Charlie Treat stares at you from the cover of his self-titled EP, wearing a plaid suit, sitting on a big leather couch, his piercing blue eyes meeting yours, his hair perfectly tousled. He seems glamorously fancy, like perhaps he stars in a popular web series you’re not cool enough to have heard of. But as you dig into the cover, you notice things. The couch is old and worn. Treat’s brown shoes are scuffed. The plaid suit might be vintage rather than custom. He’s not glamorously fancy at all.
The album cover experience is a metaphor for the album’s music, which is lush and well-produced upon first listen, but upon repeated spins, reveals a sincerity and vulnerability from beneath the polished layers of sound.
Singer-songwriter Treat has an expressive voice. At times it can sound a bit nasal, a la Neil Young, as on “99 Dollar Man,” the first of the EP’s five tracks. His country-inflected voice somehow works against a meticulously orchestrated track, which despite the guitars, organs, and electric piano, somehow manages to sound almost classical. “Lonely Believer,” with its sweet melody, deliciously simple slide guitar riff, and cascading piano lines, sounds like George Harrison, had he been raised in Memphis and not Liverpool.
Lyrically, Treat is a storyteller, setting scenes and working in concrete ideas and concepts. On the soulful “Look Around,” he sings “Look around, it’s a good day, to walk along the track / The birds are singing from the fire escape / Heaven’s shining off our back.” The straightforwardness is very Lou Reed, but without the angst, darkness, and drug references. Lyrically, Treat is also romantic who wears his heart on his sleeve. You hear it in his voice and in his lyrics, as on “No Woman”: “I cried last night / Without you in my arms / I mopped the floor with my tears.”

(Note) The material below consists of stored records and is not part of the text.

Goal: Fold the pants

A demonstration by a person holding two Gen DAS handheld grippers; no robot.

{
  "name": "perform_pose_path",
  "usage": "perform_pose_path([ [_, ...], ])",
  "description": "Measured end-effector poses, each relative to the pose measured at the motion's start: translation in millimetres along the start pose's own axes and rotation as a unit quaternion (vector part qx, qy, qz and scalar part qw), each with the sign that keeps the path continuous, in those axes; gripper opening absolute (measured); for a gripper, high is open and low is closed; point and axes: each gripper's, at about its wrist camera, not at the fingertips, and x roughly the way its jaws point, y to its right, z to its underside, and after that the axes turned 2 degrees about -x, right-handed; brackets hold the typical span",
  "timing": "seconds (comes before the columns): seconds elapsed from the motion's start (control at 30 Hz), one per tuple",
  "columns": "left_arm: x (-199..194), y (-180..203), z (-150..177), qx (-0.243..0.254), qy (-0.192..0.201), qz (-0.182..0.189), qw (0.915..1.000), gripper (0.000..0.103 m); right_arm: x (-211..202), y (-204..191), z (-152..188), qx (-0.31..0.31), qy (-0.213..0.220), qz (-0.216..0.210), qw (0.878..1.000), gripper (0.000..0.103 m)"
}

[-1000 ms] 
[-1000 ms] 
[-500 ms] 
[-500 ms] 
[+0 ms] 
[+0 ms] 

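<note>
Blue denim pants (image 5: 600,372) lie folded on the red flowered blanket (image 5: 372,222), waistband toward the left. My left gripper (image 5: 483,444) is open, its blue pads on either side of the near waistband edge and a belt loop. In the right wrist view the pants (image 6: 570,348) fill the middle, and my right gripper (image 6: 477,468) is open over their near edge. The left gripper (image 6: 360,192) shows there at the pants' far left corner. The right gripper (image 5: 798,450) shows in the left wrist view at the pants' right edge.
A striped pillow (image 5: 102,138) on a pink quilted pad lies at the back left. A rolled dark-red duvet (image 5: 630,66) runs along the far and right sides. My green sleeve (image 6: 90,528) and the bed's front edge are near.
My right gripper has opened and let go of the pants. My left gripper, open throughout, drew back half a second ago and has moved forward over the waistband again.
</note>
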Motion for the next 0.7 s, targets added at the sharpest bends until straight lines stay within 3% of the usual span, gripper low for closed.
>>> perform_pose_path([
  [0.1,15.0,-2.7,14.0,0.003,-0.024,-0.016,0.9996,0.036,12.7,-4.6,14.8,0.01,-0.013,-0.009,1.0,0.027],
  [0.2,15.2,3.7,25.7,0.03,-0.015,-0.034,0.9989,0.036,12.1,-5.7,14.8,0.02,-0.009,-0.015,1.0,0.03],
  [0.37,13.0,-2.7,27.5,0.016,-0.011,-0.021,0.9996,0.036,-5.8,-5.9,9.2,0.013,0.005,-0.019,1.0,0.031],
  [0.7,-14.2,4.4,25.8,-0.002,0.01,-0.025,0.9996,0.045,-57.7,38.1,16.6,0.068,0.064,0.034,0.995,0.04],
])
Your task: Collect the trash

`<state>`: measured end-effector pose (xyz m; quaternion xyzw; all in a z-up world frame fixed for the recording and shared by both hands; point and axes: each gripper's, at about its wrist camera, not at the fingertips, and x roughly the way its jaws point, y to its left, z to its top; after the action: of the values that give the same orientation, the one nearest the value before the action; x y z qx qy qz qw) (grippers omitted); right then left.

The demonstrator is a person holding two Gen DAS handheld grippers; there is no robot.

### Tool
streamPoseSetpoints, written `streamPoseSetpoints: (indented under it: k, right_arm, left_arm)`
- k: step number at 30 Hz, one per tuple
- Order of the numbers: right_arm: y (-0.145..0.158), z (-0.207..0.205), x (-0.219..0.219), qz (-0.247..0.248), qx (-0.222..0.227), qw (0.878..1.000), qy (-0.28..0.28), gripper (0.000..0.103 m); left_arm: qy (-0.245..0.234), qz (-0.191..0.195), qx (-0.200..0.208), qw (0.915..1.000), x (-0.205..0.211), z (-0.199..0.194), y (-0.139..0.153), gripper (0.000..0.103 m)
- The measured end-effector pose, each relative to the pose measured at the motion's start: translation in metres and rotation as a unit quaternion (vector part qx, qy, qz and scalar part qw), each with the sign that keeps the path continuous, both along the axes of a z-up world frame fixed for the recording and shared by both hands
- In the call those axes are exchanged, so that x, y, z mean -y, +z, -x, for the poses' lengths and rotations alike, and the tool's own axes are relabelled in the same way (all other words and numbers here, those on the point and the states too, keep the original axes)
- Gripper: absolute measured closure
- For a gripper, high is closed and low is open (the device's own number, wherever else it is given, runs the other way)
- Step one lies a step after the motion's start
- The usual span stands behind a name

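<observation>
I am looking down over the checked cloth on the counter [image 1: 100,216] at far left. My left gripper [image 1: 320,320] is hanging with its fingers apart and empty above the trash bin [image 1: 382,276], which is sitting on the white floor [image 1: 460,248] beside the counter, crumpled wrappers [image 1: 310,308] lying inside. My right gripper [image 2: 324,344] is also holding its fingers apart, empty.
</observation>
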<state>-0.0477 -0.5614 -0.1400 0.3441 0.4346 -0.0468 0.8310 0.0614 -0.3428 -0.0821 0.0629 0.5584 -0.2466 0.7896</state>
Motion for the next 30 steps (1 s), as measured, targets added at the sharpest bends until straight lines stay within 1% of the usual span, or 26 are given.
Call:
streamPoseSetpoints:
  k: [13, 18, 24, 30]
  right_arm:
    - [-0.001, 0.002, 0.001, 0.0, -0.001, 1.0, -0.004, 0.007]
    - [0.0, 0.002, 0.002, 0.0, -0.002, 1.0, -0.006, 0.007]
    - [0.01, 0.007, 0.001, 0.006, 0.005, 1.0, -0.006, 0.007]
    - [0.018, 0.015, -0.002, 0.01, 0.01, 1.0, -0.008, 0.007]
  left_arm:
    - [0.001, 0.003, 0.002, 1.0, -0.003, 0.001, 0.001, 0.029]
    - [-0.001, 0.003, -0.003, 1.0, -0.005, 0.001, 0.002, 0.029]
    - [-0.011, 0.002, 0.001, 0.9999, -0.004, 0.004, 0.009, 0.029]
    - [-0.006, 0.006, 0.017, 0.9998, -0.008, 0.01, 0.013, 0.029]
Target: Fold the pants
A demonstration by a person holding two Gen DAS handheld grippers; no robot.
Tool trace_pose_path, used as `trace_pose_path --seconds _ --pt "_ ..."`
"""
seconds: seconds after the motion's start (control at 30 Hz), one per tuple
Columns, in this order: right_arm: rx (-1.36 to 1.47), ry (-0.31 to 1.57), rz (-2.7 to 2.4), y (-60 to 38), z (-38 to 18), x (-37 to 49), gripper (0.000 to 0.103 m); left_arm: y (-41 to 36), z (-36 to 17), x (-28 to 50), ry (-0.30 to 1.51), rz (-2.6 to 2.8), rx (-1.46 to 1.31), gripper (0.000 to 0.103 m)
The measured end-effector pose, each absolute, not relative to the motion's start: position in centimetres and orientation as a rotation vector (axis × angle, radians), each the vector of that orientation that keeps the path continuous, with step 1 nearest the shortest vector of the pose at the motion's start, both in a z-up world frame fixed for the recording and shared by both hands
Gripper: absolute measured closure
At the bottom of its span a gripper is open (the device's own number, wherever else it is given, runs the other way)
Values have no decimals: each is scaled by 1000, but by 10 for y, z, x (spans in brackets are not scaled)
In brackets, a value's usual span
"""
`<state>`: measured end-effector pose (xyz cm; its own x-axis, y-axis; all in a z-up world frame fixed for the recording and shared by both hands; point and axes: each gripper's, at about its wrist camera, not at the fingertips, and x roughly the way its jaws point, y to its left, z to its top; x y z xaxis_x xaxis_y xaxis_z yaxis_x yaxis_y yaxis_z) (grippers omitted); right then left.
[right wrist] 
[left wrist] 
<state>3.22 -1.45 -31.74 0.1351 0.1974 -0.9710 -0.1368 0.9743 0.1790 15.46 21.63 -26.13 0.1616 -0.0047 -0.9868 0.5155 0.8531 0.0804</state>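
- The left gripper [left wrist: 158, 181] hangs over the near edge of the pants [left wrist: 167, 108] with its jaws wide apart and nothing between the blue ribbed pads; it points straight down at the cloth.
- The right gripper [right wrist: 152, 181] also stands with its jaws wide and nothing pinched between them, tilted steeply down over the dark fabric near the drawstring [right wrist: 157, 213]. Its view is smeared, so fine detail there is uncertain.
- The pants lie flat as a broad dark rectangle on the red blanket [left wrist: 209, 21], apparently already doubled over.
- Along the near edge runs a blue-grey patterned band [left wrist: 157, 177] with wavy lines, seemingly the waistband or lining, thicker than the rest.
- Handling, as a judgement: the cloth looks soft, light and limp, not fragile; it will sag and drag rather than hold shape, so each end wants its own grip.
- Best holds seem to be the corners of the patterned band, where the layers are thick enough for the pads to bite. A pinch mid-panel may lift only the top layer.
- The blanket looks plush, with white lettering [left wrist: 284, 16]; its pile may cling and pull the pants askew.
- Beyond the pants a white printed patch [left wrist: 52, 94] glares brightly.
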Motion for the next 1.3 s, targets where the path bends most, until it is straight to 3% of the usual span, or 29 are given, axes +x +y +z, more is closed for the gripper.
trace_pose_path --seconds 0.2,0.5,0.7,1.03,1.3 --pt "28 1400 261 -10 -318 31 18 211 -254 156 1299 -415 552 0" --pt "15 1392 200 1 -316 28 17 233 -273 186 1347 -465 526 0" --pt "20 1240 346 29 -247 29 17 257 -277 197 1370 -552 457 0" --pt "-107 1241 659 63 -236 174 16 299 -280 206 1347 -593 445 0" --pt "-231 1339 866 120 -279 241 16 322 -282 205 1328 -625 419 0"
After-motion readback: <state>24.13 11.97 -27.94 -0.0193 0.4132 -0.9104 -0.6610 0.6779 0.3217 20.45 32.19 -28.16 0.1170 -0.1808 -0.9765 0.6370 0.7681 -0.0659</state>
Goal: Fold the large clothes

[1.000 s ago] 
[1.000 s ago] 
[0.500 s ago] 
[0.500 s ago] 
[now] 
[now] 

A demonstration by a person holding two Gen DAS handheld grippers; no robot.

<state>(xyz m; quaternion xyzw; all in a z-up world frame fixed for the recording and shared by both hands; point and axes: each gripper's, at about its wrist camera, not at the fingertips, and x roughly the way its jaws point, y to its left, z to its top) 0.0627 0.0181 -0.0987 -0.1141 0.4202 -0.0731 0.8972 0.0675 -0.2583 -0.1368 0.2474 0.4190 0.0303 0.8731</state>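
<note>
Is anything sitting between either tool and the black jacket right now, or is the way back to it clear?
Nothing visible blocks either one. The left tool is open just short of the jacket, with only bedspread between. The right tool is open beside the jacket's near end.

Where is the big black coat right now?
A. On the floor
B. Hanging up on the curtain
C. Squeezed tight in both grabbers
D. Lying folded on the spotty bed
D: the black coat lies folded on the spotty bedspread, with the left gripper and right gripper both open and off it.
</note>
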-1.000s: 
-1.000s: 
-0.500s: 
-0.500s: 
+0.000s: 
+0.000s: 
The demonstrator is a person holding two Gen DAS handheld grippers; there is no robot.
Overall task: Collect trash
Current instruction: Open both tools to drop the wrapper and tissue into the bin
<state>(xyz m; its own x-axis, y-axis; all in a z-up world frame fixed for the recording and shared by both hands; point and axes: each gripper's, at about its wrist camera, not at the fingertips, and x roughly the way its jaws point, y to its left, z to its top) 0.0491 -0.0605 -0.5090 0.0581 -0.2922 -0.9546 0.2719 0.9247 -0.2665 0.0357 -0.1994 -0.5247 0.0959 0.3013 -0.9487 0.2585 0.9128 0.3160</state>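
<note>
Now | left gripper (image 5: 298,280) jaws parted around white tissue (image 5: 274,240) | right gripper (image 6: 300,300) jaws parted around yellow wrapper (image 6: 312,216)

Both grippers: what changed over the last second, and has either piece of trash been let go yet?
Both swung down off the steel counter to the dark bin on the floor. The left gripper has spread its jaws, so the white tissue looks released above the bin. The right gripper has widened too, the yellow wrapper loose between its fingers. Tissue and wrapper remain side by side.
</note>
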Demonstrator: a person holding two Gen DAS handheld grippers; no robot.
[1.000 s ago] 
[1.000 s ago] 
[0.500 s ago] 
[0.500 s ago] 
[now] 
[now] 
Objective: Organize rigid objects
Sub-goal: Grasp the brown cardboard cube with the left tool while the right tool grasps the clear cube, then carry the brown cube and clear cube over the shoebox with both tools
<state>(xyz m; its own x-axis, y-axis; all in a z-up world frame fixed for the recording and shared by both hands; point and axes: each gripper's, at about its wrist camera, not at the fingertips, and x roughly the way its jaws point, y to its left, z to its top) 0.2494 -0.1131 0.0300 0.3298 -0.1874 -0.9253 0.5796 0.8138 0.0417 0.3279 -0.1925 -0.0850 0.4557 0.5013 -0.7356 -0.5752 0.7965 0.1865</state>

Treat’s EP is composed and well thought-out, giving it a veneer of coolness. But right beneath the detached calm, there’s a sadness and desperation that gives the album a complexity and urgency. It’s almost like Treat laid down the instrumental tracks and then realized just what he was feeling when it came time to record the vocals. Like his album cover, the more you focus on Treat’s music, the more you understand the artist. Treat reveals himself quite honestly, but the revelations are enjoyably subtle.